Large Language Model Partitioning for Low-Latency Inference at the Edge
作者: Dimitrios Kafetzis, Ramin Khalili, Iordanis Koutsopoulos
分类: cs.DC, cs.AI
发布日期: 2025-05-05
💡 一句话要点
提出资源感知的Transformer分区算法以降低边缘推理延迟
🎯 匹配领域: 支柱九:具身大模型 (Embodied Foundation Models)
关键词: 大型语言模型 边缘计算 Transformer 推理优化 动态分区 注意力机制 资源管理
📋 核心要点
- 现有的基于层的分区方法在边缘环境中容易导致内存过载和高推理延迟,难以满足实时应用需求。
- 本文提出了一种资源感知的Transformer分区算法,通过在标记生成过程中动态更新分区决策,优化资源利用。
- 实验结果显示,该方法在小规模设备上实现了接近最优解的延迟,并在大规模测试中显著提高了推理速度和内存效率。
📝 摘要(中文)
大型语言模型(LLMs)基于自回归的解码器Transformer逐个生成文本标记,随着生成的标记数量增加,内存和计算负载也随之上升。现有的基于层的分区方法在资源受限的边缘环境中常常导致内存过载或高推理延迟。为了解决这一问题,本文提出了一种资源感知的Transformer架构分区算法,该算法在标记生成过程中定期更新分区决策。通过在注意力头级别进行分区,允许动态迁移,显著降低推理延迟。实验结果表明,在小规模设置下,该方法的延迟在最优解的15%到20%之内,并在大规模测试中相比于现有的分层分区方法显著提高了推理速度和内存使用效率。
🔬 方法详解
问题定义:本文旨在解决大型语言模型在边缘设备上推理时的内存过载和高延迟问题。现有的层级分区方法在资源受限环境中表现不佳,无法有效应对动态变化的资源需求。
核心思路:提出了一种基于即时设备资源可用性和网络带宽的动态分区算法,通过在注意力头级别进行分区,允许在资源紧张时进行动态迁移,以降低推理延迟。
技术框架:整体架构包括分区决策模块、动态迁移模块和推理执行模块。分区决策模块定期评估设备资源,动态调整注意力头的分配,迁移模块负责在设备间迁移计算负载,推理执行模块则负责实际的推理过程。
关键创新:最重要的创新在于在注意力头级别进行分区,并允许动态迁移,这与传统的层级分区方法有本质区别,能够更灵活地应对资源变化。
关键设计:算法在初次执行时将注意力头分配到不同设备,后续执行中根据资源情况调整分配,确保迁移延迟和推理延迟之和保持在较低水平。
📊 实验亮点
实验结果表明,在小规模设置(3-5个设备)下,提出的方法的推理延迟在最优解的15%到20%之间,而在大规模测试中,相比于现有的分层分区方法,推理速度和内存使用效率显著提高,展示了该方法的有效性和优越性。
🎯 应用场景
该研究的潜在应用领域包括边缘计算、移动设备上的自然语言处理和实时智能助手等场景。通过降低推理延迟和内存使用,该方法能够提升用户体验,支持更复杂的实时应用,具有重要的实际价值和广泛的未来影响。
📄 摘要(原文)
Large Language Models (LLMs) based on autoregressive, decoder-only Transformers generate text one token at a time, where a token represents a discrete unit of text. As each newly produced token is appended to the partial output sequence, the length grows and so does the memory and compute load, due to the expanding key-value caches, which store intermediate representations of all previously generated tokens in the multi-head attention (MHA) layer. As this iterative process steadily increases memory and compute demands, layer-based partitioning in resource-constrained edge environments often results in memory overload or high inference latency. To address this and reduce inference latency, we propose a resource-aware Transformer architecture partitioning algorithm, where the partitioning decision is updated at regular intervals during token generation. The approach is myopic in that it is based on instantaneous information about device resource availability and network link bandwidths. When first executed, the algorithm places blocks on devices, and in later executions, it migrates these blocks among devices so that the sum of migration delay and inference delay remains low.
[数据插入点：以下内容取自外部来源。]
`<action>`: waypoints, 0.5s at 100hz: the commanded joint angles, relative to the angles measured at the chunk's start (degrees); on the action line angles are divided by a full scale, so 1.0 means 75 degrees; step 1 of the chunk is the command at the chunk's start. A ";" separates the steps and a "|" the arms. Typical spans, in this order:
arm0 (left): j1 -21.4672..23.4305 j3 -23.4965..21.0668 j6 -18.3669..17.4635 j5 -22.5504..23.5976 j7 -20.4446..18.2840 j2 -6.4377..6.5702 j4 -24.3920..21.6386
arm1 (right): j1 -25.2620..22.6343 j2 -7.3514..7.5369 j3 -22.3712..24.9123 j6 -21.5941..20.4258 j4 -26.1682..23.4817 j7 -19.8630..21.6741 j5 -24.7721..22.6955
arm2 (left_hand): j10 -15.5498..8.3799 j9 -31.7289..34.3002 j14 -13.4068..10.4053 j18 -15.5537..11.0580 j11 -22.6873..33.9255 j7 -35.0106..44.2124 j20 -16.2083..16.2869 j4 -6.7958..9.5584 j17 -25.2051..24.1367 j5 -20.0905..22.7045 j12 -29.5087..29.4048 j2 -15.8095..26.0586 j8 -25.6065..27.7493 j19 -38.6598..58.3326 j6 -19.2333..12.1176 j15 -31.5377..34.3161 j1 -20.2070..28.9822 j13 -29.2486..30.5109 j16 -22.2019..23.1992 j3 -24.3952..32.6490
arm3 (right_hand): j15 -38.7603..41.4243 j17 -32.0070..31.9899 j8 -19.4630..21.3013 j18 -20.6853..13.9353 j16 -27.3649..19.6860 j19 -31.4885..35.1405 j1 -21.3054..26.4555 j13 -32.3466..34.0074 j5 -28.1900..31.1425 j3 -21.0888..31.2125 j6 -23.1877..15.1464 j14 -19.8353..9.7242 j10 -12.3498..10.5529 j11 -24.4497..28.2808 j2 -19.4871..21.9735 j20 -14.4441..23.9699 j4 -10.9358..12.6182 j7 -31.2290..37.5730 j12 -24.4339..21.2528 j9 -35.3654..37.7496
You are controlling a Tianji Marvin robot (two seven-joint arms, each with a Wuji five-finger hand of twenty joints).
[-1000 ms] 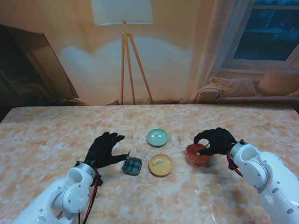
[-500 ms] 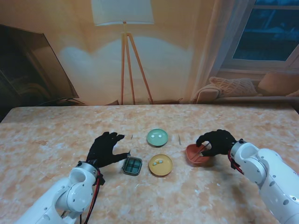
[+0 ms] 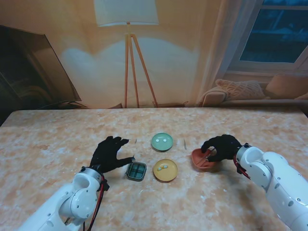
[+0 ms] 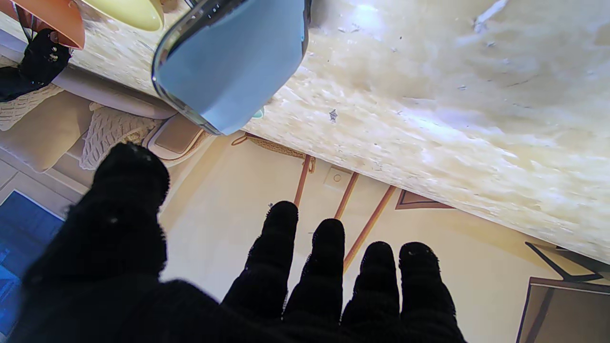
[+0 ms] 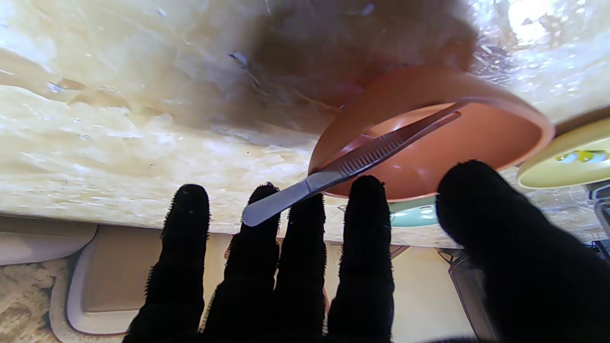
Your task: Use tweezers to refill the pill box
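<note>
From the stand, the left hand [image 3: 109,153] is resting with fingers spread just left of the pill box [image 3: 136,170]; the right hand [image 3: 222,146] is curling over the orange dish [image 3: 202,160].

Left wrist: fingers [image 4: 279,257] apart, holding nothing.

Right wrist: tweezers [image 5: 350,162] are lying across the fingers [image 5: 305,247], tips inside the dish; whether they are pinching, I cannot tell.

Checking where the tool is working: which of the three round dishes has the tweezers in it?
The red-orange dish, farthest to the right, under the right hand; the green and yellow dishes have none.
</note>
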 commanded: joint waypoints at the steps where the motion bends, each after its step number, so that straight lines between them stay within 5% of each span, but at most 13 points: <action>1: -0.0016 0.0013 -0.0005 -0.0012 -0.0101 -0.0031 -0.0009 | -0.0046 0.0013 -0.0022 -0.0110 0.0046 0.0097 -0.0100 | -0.0154 0.0124 -0.0210 -0.0195 0.0015 0.0083 -0.0001 0.0186 -0.0029 0.0173 0.0020 0.0295 0.0078 0.0065 -0.0091 -0.0062 0.0154 -0.0002 -0.0051 -0.0250 | 0.0028 0.0042 -0.0066 -0.0154 -0.0066 0.0133 0.0132 0.0119 0.0032 0.0229 -0.0210 -0.0184 -0.0182 -0.0023 -0.0267 -0.0101 -0.0190 0.0166 -0.0198 0.0234; 50: -0.0091 0.0093 -0.0131 -0.0136 0.0209 -0.0098 0.0175 | -0.0074 0.0026 -0.0236 -0.0252 0.0459 -0.0534 -0.0313 | -0.0194 0.0248 -0.0218 -0.0199 0.0086 0.0170 0.0103 0.0231 0.0036 0.0276 0.0065 0.0622 0.0096 0.0280 -0.0111 0.0016 0.0536 0.0136 -0.0016 -0.0722 | 0.0169 0.0448 -0.0122 -0.0318 -0.0010 0.0258 0.0547 0.0545 0.0188 0.0521 -0.0406 -0.0281 -0.0337 -0.0013 -0.0342 -0.0091 -0.0211 0.0435 -0.0197 0.0620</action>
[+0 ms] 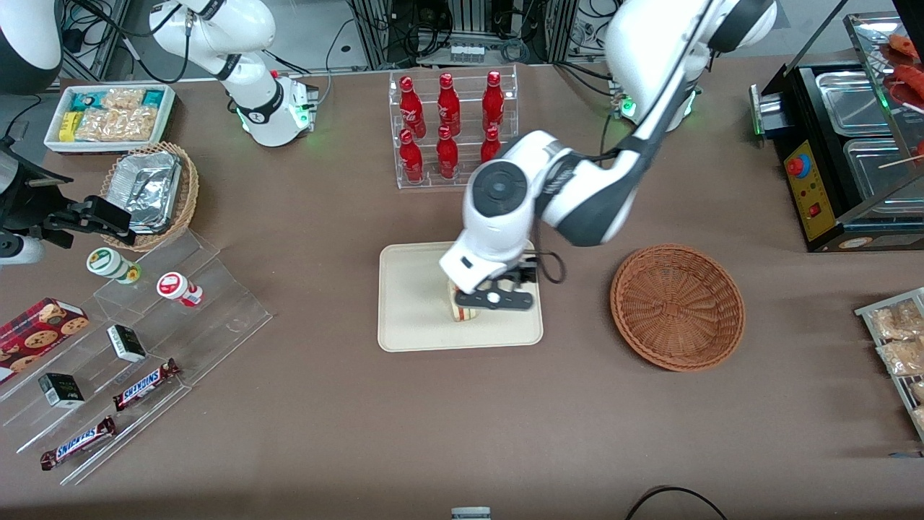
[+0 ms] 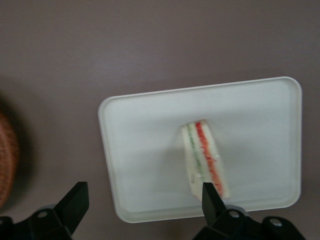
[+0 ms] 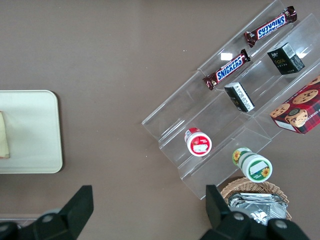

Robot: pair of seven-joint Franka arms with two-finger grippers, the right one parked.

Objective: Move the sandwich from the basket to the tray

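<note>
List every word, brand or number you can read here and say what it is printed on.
"SNICKERS": on a chocolate bar on the clear stepped stand.
"SNICKERS": on the second bar beside it.
Too small to read: the black boxes, the two round tubs, the cookie box, the red bottles.
No text on the sandwich, the tray, or the open tool above it.

Red bottles (image 1: 451,130) standing in clear rack; Snickers bars (image 1: 146,383) lying on acrylic steps (image 1: 144,347); foil trays (image 1: 148,189) sitting in tan basket (image 1: 186,195).
</note>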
Our approach partitions the decoder at the attention head level, co-locating each attention head with its key-value cache and allowing dynamic migrations whenever resources become tight. By allocating different attention heads to different devices, we exploit parallel execution of attention heads and thus achieve substantial reductions in inference delays. Our experiments show that in small-scale settings (3-5 devices), the proposed method achieves within 15 to 20 percent of an exact optimal solver's latency, while in larger-scale tests it achieves notable improvements in inference speed and memory usage compared to state-of-the-art layer-based partitioning approaches.